Dit protocol beschrijft een enkele stap verrijking van een TAP-Tagged klasse 1 HDAC van de gloeiende schimmel a. nidulans voor de beoordeling van in vitro deacetylase activiteit. De TAP-tag werd oorspronkelijk geïntroduceerd in bakkersgist voor de identificatie van eiwit-eiwitinteractie partners van de gecodeerde proteïne6. Later, werd de markering codon-geoptimaliseerd voor zijn gebruik in A. nidulans5. Hier bieden we een rechttoe rechtaan stap-voor-stap protocol voor de toepassing van de eerste affiniteit zuivering stap van de TAP-strategie voor single-stap verrijking van de klasse 1 HDAC RpdA. De tweede affiniteit reinigingsstap verhoogt duidelijk het niveau van zuivering, wat bijzonder belangrijk is voor de identificatie van aas-werkende proteïnen.

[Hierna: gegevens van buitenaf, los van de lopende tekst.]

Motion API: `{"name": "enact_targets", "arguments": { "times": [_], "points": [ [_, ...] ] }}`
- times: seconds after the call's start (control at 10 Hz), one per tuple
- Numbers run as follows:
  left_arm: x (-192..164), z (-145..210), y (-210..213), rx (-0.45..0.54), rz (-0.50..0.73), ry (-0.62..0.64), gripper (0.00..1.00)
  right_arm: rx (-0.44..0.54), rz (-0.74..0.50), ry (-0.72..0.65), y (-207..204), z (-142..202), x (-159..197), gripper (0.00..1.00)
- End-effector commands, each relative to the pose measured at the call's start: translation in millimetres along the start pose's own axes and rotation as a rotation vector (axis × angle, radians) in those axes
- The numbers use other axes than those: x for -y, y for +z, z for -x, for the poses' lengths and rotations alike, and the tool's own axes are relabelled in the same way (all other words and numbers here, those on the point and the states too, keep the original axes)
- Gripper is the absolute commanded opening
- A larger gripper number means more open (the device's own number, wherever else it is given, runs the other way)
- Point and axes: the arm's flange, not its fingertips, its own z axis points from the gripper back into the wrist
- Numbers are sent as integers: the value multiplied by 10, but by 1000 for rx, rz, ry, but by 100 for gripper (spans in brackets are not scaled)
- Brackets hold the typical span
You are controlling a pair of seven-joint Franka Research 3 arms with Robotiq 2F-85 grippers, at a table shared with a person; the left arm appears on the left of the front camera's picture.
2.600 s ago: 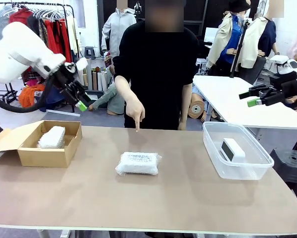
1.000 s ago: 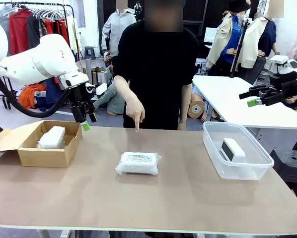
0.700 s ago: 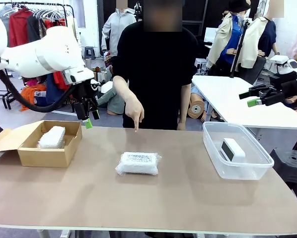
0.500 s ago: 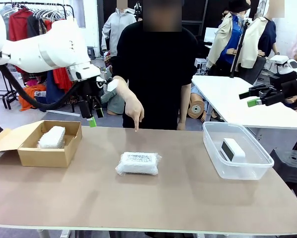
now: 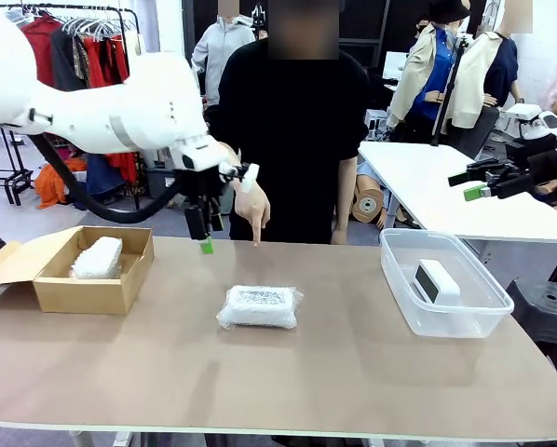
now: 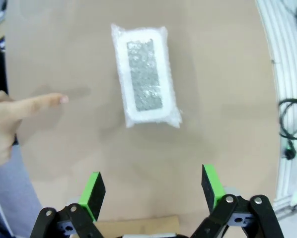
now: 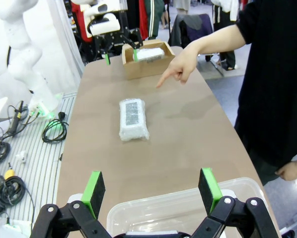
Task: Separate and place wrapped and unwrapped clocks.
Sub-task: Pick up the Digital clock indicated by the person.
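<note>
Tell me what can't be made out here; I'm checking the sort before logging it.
Flat wrapped bundle, left wrist view: the label print is too small and crinkled over to read.
Rounded wrapped bundle, front view: its lower part is hidden by the cardboard box wall.
Bare clock, front view: the dark face is angled and its display is unreadable.
Clear tub, right wrist view: its near part is cut off by the bottom edge.

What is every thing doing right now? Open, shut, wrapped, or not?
left hand: open, hovering above the table.
right hand: open, raised near the tub.
flat clock: wrapped, lying on the table.
rounded clock: wrapped, in the box.
bare clock: unwrapped, in the tub.
box: open.
tub: no lid.
person's hand: pointing down.
</note>
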Motion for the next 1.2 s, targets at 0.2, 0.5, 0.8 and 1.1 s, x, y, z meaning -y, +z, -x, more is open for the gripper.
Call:
{"name": "enact_targets", "arguments": {
  "times": [0.2, 0.5, 0.8, 1.1],
  "points": [
    [-115, -290, -552, -90, -65, -53, 100, -4, -1, -2, 2, -22, -10, 100],
    [-320, -459, -940, -100, -58, -111, 100, -4, -1, -2, 2, -22, -10, 100],
    [-351, -323, -747, 15, -37, -50, 100, -4, -1, -2, 2, -22, -10, 100],
    [-349, -439, -1038, -75, -50, -106, 100, -4, -1, -2, 2, -22, -10, 100]
  ]
}}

Niettemin, slechts wordt de eerste stap geadviseerd voor het verdere activiteit testen, aangezien het gebrek aan significante verontreiniging na de eerste stap door een controle experiment gebruikend een wild-type spanning werd bevestigd. Bovendien, geëlueerd activiteit is aanzienlijk hoger na een enkele stap verrijking in vergelijking met die van de volledige TAP. In aanvulling op RpdA2, werd dit protocol ook met succes gebruikt voor het zuiveren van een. nidulans complexen van de tweede klasse 1 HDAC HosA21.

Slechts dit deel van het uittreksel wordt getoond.